Does cooking have an adverse effect on the health benefits of turmeric? A. King
Some of the most wonderful flavours we use in cooking come from the chemicals that plants produce to defend themselves from predators. Turmeric is native to south-east Asia and produces an astringent-tasting compound called curcumin. It is highly concentrated in the roots, forming between 2 and 5 per cent of the weight. The flavour of curcumin helps to prevent the turmeric plant from being eaten by rodents and deer. Curcumin is an antioxidant and long been part of ayurvedic medicinal cooking and now part of Western wellness culture. Tests have been done on the curcumin in turmeric, and it appears that it is a reasonably robust compound, and while deep frying and high-temperature roasting do break it down, simmering at or below 100 degrees does not damage curcumin as much. So if you're using turmeric in your cooking for health reasons, it is probably best to use it slow-cooked dishes or, even better, use it fresh and raw in drinks or dressings.
I need a pair of kitchen scales. What do I look for? L. Nile
The key qualities are stability, visibility and longevity. I prefer digital scales for their accuracy and ease of use. Their drawback is that they generally require batteries. If you are a baker or find yourself doing more baking, a set of digital scales measuring increments of 1g will be essential, especially when it comes to weighing yeast and salt for bread dough. Look for a squat set of scales with broad and durable feet. Small feet, or feet that don't seem well attached, can cause the scales to be uneven and, therefore, unreliable. A large weighing surface will mean the bowl or container will not obscure the readout, while a smaller weighing surface may mean bowl overhang. You will need to clean your scales, so look for a set with an easy-to-clean or waterproof surface. There are scales made for people with visual impairment with large backlit readouts. Remember, you get what you pay for.

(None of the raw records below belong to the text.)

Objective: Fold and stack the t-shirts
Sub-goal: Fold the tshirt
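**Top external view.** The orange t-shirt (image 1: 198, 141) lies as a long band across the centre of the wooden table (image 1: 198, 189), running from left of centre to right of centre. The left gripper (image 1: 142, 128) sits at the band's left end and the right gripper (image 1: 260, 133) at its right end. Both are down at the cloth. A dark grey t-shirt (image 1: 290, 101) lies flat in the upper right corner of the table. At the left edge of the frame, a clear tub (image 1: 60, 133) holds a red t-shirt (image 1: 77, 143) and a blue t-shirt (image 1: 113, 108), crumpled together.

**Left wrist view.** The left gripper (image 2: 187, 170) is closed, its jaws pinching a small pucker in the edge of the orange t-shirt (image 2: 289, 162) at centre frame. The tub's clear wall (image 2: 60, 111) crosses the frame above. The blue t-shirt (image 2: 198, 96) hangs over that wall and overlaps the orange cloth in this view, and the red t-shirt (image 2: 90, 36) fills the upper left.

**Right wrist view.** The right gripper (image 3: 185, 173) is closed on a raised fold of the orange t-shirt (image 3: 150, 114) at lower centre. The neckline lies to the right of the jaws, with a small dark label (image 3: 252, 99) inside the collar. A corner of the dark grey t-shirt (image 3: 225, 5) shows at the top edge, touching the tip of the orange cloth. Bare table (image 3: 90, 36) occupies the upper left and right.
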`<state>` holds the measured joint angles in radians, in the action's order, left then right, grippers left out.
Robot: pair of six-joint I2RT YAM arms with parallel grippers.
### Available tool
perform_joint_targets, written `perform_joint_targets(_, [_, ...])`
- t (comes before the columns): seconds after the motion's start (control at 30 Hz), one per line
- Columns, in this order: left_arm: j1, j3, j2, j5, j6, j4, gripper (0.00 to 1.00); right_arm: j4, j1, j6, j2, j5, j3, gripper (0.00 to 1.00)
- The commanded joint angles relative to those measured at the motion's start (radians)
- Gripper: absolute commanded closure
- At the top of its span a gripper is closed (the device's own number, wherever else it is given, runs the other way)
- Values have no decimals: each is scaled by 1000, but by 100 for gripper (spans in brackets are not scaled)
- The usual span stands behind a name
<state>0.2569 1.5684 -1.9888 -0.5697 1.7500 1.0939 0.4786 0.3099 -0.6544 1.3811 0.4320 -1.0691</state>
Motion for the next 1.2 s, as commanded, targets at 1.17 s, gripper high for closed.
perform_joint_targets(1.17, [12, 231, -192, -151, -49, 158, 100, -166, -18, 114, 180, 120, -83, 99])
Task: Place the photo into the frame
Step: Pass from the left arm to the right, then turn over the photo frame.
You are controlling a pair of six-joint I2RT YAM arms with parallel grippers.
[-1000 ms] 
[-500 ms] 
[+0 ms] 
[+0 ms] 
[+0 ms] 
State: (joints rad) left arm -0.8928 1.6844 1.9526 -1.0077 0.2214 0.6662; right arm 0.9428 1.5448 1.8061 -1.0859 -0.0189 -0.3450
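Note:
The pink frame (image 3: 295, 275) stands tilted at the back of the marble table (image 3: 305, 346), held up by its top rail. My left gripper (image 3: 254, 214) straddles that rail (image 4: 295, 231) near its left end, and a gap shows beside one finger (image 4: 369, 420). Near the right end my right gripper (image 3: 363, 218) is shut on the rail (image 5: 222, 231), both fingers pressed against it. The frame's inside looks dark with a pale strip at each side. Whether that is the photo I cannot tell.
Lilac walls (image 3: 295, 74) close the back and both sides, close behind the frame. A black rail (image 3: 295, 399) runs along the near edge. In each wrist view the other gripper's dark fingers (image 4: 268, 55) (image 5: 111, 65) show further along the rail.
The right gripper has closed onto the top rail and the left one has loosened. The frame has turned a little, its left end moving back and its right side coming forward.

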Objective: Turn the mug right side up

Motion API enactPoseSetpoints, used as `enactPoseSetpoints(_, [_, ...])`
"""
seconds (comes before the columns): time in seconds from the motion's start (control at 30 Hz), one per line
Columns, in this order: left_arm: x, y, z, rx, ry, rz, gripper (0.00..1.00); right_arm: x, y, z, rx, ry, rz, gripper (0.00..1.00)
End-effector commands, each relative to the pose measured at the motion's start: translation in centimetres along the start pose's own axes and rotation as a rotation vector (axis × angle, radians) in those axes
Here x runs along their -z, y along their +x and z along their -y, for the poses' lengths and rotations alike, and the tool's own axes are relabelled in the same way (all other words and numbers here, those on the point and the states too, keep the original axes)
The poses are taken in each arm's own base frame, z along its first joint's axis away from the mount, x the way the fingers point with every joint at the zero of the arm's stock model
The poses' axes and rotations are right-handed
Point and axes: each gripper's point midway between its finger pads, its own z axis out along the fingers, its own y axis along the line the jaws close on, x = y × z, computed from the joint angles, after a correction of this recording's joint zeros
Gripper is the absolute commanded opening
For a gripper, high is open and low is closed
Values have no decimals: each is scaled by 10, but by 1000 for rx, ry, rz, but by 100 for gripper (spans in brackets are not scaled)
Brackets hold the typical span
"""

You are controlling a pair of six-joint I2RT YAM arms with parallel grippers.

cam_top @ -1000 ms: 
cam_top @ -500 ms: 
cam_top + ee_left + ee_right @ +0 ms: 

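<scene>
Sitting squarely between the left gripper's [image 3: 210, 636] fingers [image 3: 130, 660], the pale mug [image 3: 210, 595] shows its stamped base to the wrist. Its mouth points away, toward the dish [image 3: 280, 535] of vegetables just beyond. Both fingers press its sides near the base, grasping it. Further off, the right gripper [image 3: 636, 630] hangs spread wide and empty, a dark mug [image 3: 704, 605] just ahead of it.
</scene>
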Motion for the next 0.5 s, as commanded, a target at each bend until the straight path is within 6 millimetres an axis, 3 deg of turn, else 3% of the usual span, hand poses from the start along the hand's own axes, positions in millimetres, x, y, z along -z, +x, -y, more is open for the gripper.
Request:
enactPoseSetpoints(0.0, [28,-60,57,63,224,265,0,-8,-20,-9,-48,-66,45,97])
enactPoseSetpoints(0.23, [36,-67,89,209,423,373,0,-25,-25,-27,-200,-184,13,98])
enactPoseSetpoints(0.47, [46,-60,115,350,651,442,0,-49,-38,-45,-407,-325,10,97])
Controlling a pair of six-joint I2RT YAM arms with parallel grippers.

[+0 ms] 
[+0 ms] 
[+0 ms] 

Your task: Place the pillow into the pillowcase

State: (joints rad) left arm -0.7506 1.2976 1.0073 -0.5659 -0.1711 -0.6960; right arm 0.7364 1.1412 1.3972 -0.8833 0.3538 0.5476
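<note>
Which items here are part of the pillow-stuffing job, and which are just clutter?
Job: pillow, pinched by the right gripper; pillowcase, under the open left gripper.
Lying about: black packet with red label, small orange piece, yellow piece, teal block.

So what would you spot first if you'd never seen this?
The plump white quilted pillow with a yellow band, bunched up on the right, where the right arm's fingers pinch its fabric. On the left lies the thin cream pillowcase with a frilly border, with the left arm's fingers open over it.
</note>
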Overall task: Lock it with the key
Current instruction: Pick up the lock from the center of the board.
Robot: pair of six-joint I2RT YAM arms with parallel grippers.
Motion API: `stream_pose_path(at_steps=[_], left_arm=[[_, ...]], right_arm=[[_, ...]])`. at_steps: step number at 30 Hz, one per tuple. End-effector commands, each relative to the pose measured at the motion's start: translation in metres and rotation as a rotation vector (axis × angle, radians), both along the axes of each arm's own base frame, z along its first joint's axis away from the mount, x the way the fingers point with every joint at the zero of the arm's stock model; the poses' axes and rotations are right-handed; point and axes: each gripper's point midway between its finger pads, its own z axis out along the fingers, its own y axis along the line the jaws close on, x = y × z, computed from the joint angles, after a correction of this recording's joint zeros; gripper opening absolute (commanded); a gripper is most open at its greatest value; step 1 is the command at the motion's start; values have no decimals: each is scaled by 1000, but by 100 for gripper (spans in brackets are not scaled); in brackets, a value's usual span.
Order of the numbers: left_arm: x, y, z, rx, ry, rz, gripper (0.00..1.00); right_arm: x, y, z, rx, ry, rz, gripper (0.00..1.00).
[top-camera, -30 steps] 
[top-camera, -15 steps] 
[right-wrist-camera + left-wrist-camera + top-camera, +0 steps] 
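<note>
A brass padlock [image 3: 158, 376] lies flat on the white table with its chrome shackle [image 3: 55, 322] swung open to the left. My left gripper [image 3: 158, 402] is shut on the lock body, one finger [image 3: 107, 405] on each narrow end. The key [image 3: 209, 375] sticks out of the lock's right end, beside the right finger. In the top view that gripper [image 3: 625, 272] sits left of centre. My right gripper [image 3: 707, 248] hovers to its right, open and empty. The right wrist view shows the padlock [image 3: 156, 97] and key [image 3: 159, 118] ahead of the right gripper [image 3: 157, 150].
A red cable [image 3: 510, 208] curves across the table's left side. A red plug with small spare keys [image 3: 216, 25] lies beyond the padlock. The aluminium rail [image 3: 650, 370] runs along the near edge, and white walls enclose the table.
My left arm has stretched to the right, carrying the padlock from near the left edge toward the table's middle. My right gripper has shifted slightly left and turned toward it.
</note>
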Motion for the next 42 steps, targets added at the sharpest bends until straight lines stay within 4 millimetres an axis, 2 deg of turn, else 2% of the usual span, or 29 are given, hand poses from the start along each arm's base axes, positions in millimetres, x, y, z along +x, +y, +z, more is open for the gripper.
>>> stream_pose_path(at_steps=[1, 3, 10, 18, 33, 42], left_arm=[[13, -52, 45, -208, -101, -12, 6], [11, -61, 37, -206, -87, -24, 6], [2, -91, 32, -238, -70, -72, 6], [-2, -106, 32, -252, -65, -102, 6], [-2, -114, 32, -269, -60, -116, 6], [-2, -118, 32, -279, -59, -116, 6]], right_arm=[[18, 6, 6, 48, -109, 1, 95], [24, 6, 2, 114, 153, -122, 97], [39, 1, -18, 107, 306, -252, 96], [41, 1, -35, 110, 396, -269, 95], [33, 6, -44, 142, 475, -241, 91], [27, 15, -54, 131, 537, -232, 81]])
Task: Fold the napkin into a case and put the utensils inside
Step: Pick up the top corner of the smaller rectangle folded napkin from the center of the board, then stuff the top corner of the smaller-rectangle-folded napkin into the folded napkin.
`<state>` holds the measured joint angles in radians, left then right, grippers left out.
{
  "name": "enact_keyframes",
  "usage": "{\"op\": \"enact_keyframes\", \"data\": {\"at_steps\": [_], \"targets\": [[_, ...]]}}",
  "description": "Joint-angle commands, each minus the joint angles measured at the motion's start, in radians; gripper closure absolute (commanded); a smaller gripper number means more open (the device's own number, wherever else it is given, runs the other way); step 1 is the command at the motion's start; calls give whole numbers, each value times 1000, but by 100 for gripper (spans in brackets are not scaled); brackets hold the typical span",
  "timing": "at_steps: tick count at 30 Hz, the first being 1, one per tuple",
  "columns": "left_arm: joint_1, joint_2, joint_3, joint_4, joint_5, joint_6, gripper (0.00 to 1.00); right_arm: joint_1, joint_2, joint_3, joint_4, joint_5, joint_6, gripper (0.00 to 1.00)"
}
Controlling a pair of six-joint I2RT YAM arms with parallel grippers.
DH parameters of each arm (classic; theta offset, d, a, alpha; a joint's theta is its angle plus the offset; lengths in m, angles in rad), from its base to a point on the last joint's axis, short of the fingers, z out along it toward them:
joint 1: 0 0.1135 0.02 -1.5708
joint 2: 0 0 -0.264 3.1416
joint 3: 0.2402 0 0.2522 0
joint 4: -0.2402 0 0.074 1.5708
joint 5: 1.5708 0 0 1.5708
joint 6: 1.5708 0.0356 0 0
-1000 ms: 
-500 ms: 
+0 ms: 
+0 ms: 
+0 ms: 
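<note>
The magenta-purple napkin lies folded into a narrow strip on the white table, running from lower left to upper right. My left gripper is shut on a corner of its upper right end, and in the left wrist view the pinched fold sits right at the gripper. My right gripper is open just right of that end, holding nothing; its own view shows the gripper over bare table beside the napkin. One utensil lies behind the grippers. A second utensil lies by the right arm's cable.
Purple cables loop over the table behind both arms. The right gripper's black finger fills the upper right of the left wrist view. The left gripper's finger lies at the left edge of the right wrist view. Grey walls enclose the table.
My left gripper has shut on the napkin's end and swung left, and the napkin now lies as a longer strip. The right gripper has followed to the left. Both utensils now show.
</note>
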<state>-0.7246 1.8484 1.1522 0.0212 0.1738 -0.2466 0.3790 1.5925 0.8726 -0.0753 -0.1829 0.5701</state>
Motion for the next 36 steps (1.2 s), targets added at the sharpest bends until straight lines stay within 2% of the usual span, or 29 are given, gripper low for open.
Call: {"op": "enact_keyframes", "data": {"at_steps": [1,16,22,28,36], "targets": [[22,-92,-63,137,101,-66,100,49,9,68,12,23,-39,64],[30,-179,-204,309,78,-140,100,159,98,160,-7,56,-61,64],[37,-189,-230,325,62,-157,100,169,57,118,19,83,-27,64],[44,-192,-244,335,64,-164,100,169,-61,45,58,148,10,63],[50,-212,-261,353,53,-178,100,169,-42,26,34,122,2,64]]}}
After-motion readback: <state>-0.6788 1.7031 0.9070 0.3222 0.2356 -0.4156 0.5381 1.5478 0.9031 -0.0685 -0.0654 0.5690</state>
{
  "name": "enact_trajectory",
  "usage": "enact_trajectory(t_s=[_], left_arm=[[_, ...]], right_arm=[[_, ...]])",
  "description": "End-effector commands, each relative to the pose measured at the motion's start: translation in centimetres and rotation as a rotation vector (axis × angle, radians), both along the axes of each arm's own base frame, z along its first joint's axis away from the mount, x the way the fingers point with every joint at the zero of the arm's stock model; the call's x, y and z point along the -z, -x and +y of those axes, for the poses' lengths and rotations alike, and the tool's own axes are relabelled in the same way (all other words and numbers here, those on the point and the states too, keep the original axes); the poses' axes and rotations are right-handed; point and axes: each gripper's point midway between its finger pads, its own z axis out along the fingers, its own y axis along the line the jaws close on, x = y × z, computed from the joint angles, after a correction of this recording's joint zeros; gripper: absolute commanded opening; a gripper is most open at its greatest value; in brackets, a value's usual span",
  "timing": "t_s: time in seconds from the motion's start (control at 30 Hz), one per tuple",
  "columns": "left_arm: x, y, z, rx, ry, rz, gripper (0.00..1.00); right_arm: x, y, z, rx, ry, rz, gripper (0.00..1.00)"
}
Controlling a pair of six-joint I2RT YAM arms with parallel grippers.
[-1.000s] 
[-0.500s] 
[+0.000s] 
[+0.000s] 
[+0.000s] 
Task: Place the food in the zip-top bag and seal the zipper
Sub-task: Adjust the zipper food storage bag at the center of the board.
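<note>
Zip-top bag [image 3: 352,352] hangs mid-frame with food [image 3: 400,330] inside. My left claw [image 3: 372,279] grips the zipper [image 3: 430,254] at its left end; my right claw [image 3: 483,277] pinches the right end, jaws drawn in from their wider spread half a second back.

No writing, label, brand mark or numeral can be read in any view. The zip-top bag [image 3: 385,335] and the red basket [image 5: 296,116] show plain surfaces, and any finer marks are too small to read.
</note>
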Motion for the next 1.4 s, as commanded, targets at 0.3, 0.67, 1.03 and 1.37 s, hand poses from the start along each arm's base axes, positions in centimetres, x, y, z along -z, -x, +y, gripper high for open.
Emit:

A few weeks back, I wrote about how to cook sausages to avoid their skins splitting. The advice from the experts here at the Brain Food Institute was to cook them low and slow. I shared the article on social media, where comments fell into two camps: those who said it was essential to prick sausages to release fat, and those who thought pricking was a heinous crime. My thoughts on the matter are, if you don't want fat, don't eat sausages. It's like going to the cinema but not wanting to look at large rectangles.